The listing below is to be copied in full, line by line.

┄┄┄┄┄┄┄┄┄┄

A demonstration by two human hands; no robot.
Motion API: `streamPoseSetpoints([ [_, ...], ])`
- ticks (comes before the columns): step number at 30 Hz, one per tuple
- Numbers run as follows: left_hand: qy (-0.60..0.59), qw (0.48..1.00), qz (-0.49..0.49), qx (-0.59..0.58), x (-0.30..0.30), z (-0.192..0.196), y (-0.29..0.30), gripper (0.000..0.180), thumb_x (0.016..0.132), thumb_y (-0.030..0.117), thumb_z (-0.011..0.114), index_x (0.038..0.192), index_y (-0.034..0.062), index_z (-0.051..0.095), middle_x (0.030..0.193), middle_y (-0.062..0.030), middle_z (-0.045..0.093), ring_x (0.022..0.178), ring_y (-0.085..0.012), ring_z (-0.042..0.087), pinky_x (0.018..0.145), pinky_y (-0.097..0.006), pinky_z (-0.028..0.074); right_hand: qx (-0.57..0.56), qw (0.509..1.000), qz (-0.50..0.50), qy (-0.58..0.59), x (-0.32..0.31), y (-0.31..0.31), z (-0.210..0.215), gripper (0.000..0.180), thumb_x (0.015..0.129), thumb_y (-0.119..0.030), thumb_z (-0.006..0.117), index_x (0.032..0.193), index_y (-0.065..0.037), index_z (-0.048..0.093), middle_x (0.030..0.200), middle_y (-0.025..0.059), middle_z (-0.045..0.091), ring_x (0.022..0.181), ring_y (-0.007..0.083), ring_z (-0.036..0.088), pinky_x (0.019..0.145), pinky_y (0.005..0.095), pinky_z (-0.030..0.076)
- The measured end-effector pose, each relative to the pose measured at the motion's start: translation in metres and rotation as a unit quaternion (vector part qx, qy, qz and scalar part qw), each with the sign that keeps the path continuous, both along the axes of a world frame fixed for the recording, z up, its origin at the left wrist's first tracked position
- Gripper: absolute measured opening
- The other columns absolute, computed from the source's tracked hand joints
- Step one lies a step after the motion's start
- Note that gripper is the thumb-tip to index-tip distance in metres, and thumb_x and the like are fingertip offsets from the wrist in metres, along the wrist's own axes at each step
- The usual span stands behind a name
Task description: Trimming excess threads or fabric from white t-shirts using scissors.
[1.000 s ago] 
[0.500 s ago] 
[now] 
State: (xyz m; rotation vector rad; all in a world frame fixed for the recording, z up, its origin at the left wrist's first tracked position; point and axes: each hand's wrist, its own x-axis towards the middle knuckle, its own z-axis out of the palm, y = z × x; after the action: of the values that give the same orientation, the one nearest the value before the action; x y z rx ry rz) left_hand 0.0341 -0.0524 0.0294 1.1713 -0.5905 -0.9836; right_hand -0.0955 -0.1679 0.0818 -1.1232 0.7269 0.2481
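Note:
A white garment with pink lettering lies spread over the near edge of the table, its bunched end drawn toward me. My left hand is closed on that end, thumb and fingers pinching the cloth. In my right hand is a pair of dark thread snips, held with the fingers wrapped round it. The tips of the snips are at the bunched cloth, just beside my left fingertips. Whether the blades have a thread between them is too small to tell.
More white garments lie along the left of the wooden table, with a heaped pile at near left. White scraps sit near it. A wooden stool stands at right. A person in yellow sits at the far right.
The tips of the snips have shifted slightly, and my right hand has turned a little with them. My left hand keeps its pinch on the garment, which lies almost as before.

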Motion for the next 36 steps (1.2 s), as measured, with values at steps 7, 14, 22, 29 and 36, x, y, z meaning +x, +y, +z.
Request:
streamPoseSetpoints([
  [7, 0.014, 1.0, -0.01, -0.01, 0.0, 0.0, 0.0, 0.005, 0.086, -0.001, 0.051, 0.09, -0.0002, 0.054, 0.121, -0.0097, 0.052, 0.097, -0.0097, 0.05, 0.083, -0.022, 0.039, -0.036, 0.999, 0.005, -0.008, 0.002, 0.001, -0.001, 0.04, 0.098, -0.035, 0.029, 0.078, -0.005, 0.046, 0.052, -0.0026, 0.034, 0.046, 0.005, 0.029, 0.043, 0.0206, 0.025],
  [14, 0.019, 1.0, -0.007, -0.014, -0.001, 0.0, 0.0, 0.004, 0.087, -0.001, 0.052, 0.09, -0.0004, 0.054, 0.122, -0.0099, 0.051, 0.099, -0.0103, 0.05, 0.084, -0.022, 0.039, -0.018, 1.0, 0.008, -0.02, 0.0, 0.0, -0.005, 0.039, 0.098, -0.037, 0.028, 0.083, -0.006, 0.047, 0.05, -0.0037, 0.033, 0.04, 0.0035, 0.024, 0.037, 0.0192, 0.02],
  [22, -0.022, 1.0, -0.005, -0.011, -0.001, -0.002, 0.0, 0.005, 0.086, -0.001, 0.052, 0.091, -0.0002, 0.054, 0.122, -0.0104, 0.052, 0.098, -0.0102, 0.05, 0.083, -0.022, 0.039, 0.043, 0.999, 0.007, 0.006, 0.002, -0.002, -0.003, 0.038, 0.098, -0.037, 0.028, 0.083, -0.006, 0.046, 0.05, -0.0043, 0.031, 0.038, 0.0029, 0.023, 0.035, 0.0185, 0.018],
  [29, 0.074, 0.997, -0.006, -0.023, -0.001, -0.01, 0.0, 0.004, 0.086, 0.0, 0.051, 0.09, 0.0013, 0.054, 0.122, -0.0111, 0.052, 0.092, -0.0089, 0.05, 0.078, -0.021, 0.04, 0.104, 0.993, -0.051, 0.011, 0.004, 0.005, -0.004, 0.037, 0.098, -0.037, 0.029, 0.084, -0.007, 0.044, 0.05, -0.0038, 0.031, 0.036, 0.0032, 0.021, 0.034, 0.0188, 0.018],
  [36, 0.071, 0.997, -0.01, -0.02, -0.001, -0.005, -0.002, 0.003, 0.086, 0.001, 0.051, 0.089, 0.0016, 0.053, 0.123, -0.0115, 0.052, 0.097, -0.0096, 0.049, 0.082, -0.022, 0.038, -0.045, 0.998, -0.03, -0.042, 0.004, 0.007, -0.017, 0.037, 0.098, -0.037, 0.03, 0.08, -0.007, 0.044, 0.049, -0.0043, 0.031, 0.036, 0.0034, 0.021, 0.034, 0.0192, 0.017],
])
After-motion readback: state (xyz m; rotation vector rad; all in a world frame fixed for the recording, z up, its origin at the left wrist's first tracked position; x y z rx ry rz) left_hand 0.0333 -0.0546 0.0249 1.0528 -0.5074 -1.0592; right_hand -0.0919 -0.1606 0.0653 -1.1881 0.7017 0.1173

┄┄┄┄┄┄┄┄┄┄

*YOUR SOLUTION*:
A demonstration by two human hands; no robot.
Motion API: `streamPoseSetpoints([ [_, ...], ])`
- ticks (comes before the columns): step number at 30 Hz, one per tuple
- Numbers run as follows: left_hand: qy (-0.60..0.59), qw (0.48..1.00), qz (-0.49..0.49), qx (-0.59..0.58), x (-0.30..0.30), z (-0.192..0.196), y (-0.29..0.30), gripper (0.000..0.180), thumb_x (0.016..0.132), thumb_y (-0.030..0.117), thumb_z (-0.011..0.114), index_x (0.038..0.192), index_y (-0.034..0.062), index_z (-0.051..0.095), middle_x (0.030..0.193), middle_y (-0.062..0.030), middle_z (-0.045..0.093), ring_x (0.022..0.178), ring_y (-0.085..0.012), ring_z (-0.042..0.087), pinky_x (0.018..0.145), pinky_y (-0.097..0.006), pinky_z (-0.028..0.074); right_hand: qx (-0.57..0.56), qw (0.509..1.000), qz (-0.50..0.50), qy (-0.58..0.59), x (-0.32..0.31), y (-0.31..0.31), z (-0.210..0.215), gripper (0.000..0.180), thumb_x (0.015..0.129), thumb_y (-0.119..0.030), thumb_z (-0.006..0.117), index_x (0.032..0.193), index_y (-0.065..0.037), index_z (-0.048..0.093), middle_x (0.030..0.200), middle_y (-0.025..0.059), middle_z (-0.045..0.091), ring_x (0.022..0.181), ring_y (-0.007..0.083), ring_z (-0.036..0.088), pinky_x (0.019..0.145), pinky_y (0.005..0.095), pinky_z (-0.030..0.076)
- The measured end-effector pose, each relative to the pose measured at the motion's start: translation in metres and rotation as a unit quaternion (vector part qx, qy, qz and scalar part qw), each with the sign that keeps the path continuous, both along the axes of a world frame fixed for the recording, z up, its origin at the left wrist's first tracked position
- Gripper: absolute measured opening
- The other columns absolute, computed from the source's tracked hand joints
- Step one lies a step after the motion's start
- Note that gripper is the thumb-tip to index-tip distance in metres, and thumb_x and the like are fingertip offsets from the wrist in metres, along the wrist's own axes at each step
- The usual span stands behind a name
Task description: Trimming excess threads or fabric from white t-shirts using scissors.
[1.000 s ago] 
[0.500 s ago] 
[now] 
State: (xyz m; rotation vector rad; all in a world frame fixed for the recording, z up, its origin at the left wrist's first tracked position; point and axes: each hand's wrist, its own x-axis towards the middle knuckle, its own z-axis out of the palm, y = z × x; after the action: of the values that give the same orientation, the one nearest the value before the action; x y z rx ry rz) left_hand 0.0341 -0.0524 0.0294 1.1713 -0.5905 -0.9836; right_hand -0.0955 -0.1679 0.0818 -1.1232 0.7269 0.2481
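Note:
A white garment with pink lettering lies spread over the near edge of the table, its bunched end drawn toward me. My left hand is closed on that end, thumb and fingers pinching the cloth. In my right hand is a pair of dark thread snips, held with the fingers wrapped round it. The tips of the snips are at the bunched cloth, just beside my left fingertips. Whether the blades have a thread between them is too small to tell.
More white garments lie along the left of the wooden table, with a heaped pile at near left. White scraps sit near it. A wooden stool stands at right. A person in yellow sits at the far right.
The tips of the snips have shifted slightly, and my right hand has turned a little with them. My left hand keeps its pinch on the garment, which lies almost as before.
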
Motion for the next 36 steps (1.2 s), as measured, with values at steps 7, 14, 22, 29 and 36, x, y, z meaning +x, +y, +z.
Request:
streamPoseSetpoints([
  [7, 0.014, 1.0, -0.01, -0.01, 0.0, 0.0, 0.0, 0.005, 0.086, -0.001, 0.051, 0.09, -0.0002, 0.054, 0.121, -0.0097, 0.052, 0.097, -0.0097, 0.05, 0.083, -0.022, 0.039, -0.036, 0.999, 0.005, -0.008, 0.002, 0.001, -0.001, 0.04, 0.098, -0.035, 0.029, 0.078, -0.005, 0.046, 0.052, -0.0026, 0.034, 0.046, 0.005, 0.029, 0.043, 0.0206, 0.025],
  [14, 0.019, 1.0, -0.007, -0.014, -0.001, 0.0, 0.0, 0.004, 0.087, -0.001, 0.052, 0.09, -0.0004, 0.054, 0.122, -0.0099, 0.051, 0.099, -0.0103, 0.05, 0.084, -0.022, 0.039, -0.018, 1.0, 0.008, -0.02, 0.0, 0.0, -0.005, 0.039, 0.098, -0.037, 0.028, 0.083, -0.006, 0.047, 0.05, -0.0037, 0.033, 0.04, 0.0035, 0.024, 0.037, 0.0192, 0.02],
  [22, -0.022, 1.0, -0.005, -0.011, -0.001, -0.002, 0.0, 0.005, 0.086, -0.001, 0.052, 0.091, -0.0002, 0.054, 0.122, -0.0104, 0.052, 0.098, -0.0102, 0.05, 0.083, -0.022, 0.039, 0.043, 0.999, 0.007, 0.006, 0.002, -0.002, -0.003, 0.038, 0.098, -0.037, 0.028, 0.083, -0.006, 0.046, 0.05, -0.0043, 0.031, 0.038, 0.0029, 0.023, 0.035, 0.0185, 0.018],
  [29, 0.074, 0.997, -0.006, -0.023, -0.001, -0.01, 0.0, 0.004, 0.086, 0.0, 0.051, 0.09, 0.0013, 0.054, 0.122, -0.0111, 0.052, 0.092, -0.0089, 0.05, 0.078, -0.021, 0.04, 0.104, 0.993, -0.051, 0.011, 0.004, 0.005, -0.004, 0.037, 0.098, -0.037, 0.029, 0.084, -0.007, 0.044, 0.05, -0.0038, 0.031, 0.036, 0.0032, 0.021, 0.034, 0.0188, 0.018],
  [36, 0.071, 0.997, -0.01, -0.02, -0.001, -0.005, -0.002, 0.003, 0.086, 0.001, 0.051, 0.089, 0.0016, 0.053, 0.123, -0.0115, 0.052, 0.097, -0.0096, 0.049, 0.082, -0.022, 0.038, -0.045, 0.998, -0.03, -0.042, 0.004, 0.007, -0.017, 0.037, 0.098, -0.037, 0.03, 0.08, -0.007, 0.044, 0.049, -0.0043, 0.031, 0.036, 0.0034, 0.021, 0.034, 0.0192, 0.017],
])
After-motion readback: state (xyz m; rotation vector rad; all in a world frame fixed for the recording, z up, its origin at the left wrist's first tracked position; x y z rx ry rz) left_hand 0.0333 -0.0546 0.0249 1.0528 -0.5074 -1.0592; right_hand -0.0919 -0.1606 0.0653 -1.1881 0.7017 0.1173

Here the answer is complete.